3 Les avis du juge Riordan au sujet de la langue des interrogatoires
Mercredi, voici ce que le juge Brian Riordan de la Cour supérieure du Québec a déclaré pour clore le court mais vif débat sur la possibilité que le témoin du jour doive légalement être interrogé en anglais pour accommoder les plans de la partie défenderesse et une avocate:
C’est une situation qui n’est pas censé arriver. La Charte
de la langue française oblige les avocats à être à l’aise en français. Je suis
tout à fait sensible à l’idée d’être respectueux et accueillant pour nos amis d’Ontario,
ils sont toujours les bienvenus ici, aussi longtemps qu’ils sont proprement
qualifiés suivant les règles en vigueur ici, et l’une de ces qualifications est
qu’ils soient capables de parler français. Ce n’est pas un reproche pour quelqu’un
qui ne peut pas parler français, mais c’est une des règles du Québec qu’un
avocat doit être capable de se débrouiller suffisamment en français. Il y a des
tests qui sont administrés quand vous sortez de l’École du Barreau pour s’assurer
que la personne peut parler français
C’est une situation qui est singulière, pour dire le moins,
qu’un témoin qui souhaite témoigner en français au Québec se fasse demander de
ne pas le faire.
Je vais autoriser le témoin à témoigner en français, mais je
vais suspendre, si vous le désirez, durant le temps pour vous de trouver un
interprète pour venir ici.
(traduction de l'auteur du blogue à partir de la transcription du 20 mars 2013)

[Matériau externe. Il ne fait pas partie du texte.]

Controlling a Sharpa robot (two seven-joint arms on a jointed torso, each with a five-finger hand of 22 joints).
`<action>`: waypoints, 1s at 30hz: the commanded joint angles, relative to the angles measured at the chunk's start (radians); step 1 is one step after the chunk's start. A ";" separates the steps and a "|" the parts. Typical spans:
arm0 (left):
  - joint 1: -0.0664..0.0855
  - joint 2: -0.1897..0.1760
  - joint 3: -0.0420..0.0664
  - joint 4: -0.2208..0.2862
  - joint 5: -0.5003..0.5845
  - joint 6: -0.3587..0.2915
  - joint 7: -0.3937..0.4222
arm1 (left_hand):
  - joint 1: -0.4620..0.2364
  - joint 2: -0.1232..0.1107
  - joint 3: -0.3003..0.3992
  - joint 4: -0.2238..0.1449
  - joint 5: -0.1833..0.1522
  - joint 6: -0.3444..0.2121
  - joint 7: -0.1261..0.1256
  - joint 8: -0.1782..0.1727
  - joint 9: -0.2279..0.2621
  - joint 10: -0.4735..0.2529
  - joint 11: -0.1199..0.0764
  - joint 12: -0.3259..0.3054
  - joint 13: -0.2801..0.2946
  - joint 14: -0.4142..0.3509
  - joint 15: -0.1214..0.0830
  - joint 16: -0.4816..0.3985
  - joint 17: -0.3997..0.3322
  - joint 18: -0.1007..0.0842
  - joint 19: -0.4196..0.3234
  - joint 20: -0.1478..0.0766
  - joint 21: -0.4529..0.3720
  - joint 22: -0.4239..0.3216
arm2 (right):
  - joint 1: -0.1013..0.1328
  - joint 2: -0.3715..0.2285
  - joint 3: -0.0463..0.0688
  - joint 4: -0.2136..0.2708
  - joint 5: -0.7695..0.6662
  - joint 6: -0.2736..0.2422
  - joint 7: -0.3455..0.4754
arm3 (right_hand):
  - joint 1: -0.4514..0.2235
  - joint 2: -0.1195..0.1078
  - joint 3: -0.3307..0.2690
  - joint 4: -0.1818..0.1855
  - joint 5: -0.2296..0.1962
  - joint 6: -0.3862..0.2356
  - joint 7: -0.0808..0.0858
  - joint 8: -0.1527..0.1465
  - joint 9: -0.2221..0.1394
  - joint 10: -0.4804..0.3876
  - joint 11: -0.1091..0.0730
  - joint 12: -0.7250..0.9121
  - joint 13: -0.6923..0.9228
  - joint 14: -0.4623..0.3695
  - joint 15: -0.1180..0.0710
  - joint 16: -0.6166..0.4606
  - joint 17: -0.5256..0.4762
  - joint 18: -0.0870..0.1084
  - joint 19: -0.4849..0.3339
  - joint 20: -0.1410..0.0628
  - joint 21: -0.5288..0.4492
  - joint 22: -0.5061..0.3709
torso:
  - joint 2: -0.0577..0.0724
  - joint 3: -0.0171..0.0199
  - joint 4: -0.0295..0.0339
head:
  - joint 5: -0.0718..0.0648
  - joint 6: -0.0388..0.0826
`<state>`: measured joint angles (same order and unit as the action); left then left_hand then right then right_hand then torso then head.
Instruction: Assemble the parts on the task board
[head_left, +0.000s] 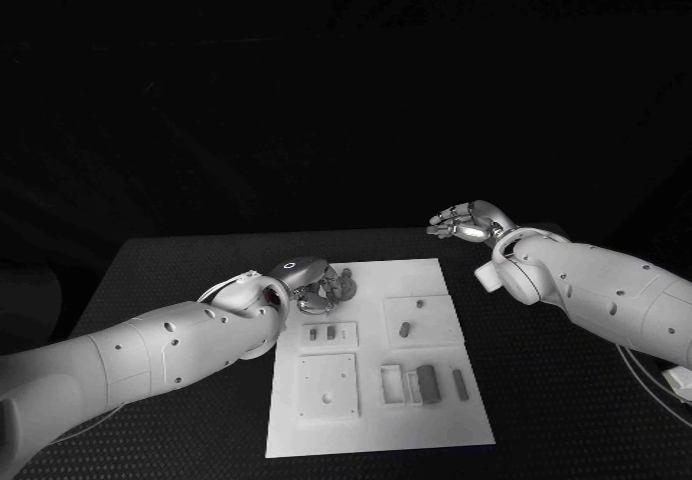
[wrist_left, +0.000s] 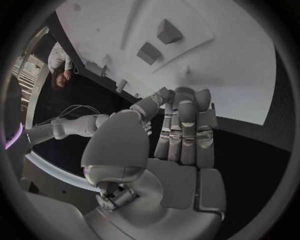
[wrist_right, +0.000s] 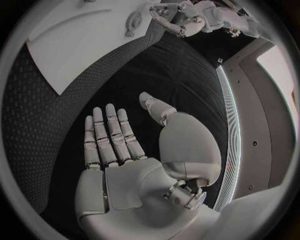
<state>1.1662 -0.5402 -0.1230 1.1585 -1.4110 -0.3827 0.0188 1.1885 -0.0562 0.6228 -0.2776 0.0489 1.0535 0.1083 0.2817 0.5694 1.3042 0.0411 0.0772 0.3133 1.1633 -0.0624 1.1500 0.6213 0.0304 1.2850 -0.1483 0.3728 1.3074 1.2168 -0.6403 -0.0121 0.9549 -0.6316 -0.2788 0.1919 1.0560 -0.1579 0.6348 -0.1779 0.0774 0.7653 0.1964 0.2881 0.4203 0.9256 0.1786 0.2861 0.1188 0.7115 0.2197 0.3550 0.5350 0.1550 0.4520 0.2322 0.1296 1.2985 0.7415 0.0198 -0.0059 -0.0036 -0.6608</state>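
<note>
We are observing the left hand (head_left: 320, 283) hovering at the far left corner of the task board (head_left: 433, 420), its fingers (wrist_left: 187, 135) lying straight and close together, gripping nothing. Two grey parts (wrist_left: 157, 42) are lying on the board just beyond those fingertips. The right hand (head_left: 464, 220) is hanging over the black table (head_left: 173, 270) past the board's far right corner, fingers (wrist_right: 109, 132) extended, thumb apart, holding nothing.

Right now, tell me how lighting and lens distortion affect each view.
Head view: dim, room black, the task board the brightest thing, the parts on it small and hard to read. Left wrist view: fisheye bends the board's edges; the left hand is evenly lit. Right wrist view: the table edge curves strongly; the right hand is clear against the dark table.
</note>
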 joint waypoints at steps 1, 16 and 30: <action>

Jeudi, le magistrat en a remis une couche.
C’est la dernière fois que je vais tolérer d’accommoder un
avocat qui ne peut pas parler français. Je dis cela sans reproche, mais c’est
le Québec et nous avons des lois ici et nous avons des coutumes ici, et je ne
vais pas tolérer cela encore. Je l’ai fait hier in extremis, mais je ne vais
pas le refaire.
(traduction de l'auteur du blogue à partir de la transcription du 21 mars 2013)
*
Avant
d'applaudir à la fermeté des principes, il faut cependant s'attarder à
quelque chose d'autre que le juge a dit jeudi, en s'adressant au
procureur Philippe Trudel des recours collectifs, mais en présence du
témoin:
Le problème que j’ai est le suivant. Je suis en train de regarder le
curriculum vitae du Dr Negrete et je vois Université de Toronto et McGill,
partout. Maintenant, je respecte pleinement le désir de quiconque de témoigner
en français ou en anglais et je vais protéger cela, mais là où il semble que …
ce qui apparaît, à tout le moins en surface, c’est qu’il serait indifférent au
témoin, je penserais qu’il serait utile
que peut-être, si vous êtes en train de poser des questions en français, il
puisse y répondre en anglais et en français, mais là où … par exemple, Me
Potter peut l’interroger en anglais. Je suis en train de regarder ses
publications (celle du Dr Negrete), et il y en a quelques unes en espagnol et
en français, mais il y en vraiment plusieurs en anglais et je … il me semble
que ce témoin est polyglotte et que ce ne serait pas difficile… Je peux
comprendre qu’une réponse soit dans une langue différente de celle de la
question, mais si la question est en anglais, comme cela l’était lors du
contre-interrogatoire de qualification comme expert, cela aiderait s’il pouvait
répondre en anglais.
(traduction de l'auteur du blogue à partir de la transcription du 21 mars 2013)
Il n'est peut-être pas sans intérêt de souligner que le public
de la salle d'audience a généralement vu l'honorable Brian Riordan plus à
l'aise et finir plus facilement ses phrases.